PROBLEM: Only the lines holding "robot" are wanted. Copy every one from the records below.

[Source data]
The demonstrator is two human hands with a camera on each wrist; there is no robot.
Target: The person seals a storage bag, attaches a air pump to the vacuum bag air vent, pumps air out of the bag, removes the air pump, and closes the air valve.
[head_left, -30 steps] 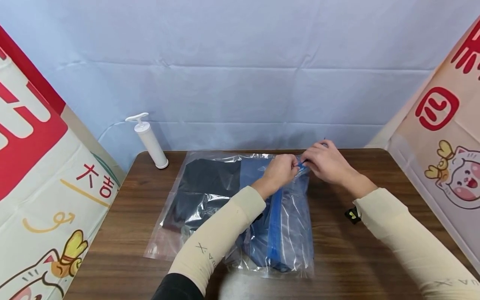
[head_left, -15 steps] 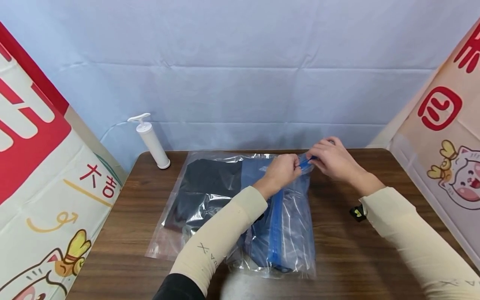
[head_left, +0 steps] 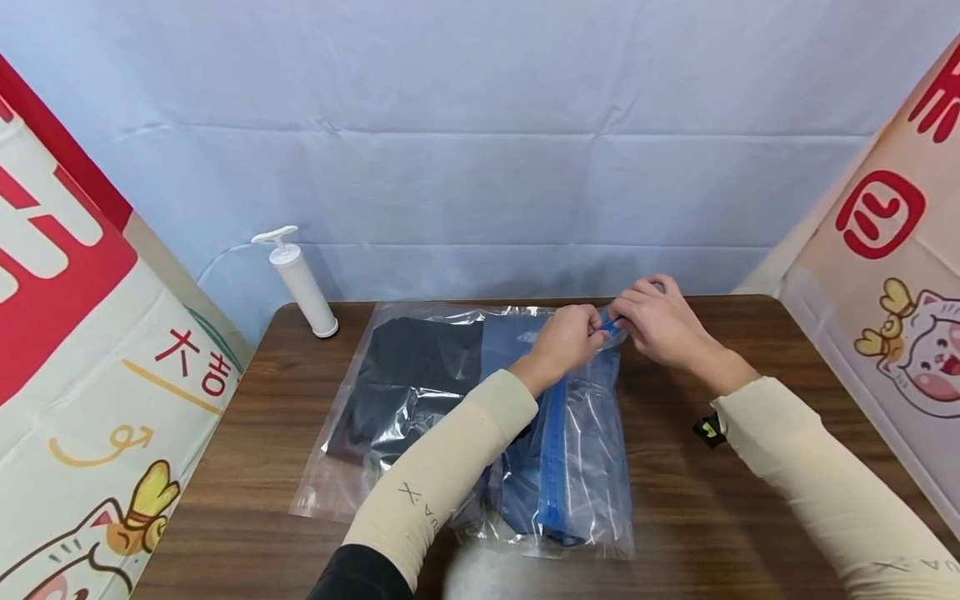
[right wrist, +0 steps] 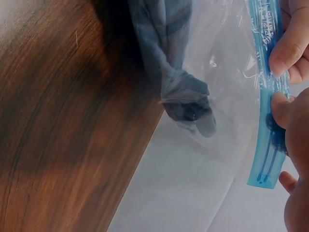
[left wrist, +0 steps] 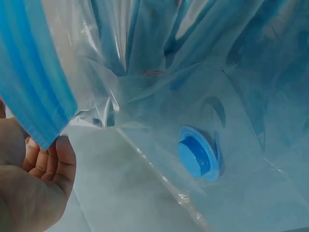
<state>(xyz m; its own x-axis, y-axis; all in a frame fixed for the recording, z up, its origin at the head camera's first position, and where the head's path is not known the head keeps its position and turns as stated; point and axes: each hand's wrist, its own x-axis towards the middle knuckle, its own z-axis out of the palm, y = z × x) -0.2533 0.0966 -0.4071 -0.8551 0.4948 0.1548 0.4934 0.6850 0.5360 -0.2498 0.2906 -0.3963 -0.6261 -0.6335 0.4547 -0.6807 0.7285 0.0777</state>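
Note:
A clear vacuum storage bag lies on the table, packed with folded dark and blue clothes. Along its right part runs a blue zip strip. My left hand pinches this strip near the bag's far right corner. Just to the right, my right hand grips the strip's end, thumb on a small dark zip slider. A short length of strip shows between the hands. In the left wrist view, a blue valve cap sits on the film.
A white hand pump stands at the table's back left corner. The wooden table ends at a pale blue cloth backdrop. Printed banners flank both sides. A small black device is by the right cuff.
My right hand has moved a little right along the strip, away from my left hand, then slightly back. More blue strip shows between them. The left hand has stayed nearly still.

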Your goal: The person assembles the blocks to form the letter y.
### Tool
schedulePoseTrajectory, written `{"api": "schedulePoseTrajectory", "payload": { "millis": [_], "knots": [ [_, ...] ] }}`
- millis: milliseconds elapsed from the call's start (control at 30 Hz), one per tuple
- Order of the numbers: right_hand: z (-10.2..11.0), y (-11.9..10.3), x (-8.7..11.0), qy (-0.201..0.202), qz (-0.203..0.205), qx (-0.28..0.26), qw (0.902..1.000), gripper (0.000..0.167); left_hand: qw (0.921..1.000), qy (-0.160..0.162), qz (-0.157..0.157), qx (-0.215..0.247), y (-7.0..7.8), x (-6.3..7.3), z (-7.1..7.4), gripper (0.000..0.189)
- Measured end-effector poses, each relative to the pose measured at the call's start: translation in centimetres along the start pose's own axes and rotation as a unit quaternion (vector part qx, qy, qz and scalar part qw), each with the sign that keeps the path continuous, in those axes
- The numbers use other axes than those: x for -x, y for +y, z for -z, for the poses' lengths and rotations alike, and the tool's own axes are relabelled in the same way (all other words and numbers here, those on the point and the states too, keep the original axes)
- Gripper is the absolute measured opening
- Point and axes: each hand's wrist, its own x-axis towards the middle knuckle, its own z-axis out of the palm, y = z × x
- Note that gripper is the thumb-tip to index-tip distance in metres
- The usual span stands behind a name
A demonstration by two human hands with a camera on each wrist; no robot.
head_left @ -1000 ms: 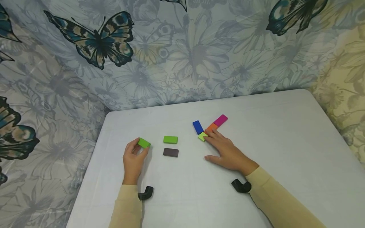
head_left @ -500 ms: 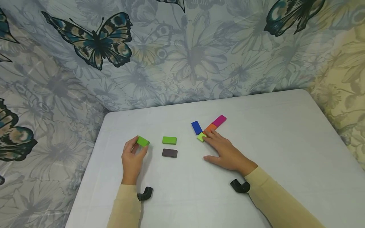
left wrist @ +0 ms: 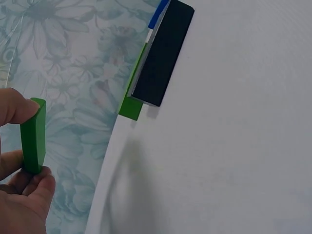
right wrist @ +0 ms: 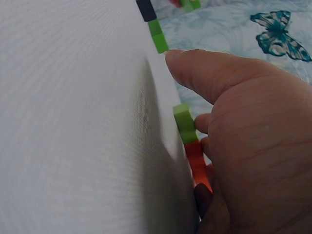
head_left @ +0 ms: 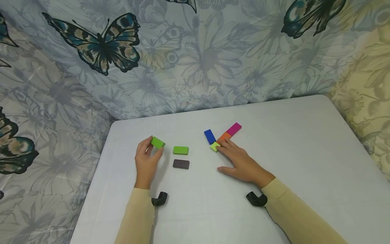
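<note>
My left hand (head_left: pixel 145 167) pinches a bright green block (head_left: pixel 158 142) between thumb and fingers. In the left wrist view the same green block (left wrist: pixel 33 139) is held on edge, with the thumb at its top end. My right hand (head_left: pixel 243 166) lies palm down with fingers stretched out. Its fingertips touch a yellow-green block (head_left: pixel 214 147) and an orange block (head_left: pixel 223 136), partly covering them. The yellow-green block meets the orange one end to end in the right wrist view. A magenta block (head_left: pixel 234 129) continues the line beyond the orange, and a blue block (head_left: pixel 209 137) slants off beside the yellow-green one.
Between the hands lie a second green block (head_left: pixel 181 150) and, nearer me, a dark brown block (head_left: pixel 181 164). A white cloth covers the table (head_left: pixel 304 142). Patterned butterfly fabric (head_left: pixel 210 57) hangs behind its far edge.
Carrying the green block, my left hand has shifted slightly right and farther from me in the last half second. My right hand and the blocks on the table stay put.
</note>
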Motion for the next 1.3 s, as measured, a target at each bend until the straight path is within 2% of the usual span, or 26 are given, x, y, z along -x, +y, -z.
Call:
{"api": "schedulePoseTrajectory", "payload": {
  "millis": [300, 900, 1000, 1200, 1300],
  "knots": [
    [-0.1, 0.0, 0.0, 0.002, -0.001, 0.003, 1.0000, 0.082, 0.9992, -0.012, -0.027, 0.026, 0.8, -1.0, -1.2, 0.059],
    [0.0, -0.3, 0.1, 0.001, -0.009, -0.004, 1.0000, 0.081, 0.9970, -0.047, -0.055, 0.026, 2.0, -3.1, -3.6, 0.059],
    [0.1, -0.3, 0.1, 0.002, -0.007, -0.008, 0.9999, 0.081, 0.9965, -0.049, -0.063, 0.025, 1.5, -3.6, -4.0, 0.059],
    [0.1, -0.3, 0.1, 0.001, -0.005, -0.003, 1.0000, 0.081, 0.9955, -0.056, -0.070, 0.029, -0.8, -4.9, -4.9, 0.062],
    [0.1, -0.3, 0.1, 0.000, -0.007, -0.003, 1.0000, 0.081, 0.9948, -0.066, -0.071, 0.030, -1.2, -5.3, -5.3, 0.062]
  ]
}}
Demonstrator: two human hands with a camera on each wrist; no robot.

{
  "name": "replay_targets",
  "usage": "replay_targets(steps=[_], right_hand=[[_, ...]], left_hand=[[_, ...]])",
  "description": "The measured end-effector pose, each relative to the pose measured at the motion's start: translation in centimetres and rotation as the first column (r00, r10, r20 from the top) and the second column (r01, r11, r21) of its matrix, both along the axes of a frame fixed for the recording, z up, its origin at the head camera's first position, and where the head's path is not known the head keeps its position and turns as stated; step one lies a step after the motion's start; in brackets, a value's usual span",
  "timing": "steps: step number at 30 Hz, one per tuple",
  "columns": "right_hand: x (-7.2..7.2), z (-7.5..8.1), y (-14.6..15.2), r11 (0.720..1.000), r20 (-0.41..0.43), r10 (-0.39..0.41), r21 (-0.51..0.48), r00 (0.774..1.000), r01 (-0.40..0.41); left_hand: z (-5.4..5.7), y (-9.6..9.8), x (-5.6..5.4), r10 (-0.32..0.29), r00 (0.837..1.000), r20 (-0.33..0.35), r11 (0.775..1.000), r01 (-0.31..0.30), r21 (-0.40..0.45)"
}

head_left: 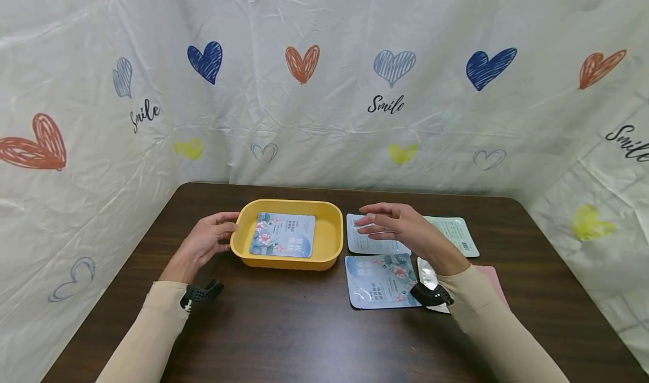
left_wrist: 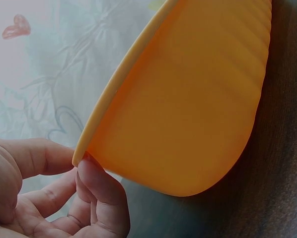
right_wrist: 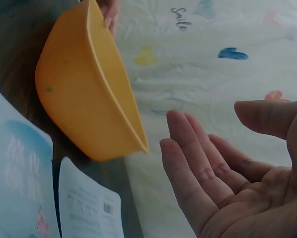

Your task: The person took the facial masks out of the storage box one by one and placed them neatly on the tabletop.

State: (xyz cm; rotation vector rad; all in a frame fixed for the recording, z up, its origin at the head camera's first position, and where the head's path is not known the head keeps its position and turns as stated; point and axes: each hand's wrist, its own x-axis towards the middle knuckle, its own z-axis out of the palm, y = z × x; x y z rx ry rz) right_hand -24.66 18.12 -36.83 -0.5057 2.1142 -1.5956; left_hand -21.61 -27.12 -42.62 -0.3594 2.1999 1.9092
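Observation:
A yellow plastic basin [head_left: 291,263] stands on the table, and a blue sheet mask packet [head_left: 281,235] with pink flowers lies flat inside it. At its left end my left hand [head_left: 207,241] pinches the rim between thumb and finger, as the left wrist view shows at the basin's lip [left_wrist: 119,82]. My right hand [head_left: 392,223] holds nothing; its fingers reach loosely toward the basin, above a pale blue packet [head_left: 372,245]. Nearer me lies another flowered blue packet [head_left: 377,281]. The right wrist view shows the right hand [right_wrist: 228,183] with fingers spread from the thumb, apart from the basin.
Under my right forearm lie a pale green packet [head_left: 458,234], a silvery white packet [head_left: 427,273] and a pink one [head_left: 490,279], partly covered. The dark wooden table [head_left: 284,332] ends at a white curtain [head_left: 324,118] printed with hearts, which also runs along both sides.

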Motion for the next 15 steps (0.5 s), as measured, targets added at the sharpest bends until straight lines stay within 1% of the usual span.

YOUR SOLUTION:
The demonstrator is two human hands with a camera on each wrist; there is no robot.
A demonstration by two human hands with a camera on each wrist; no robot.
Demonstrator: two human hands with a camera on each wrist; no robot.

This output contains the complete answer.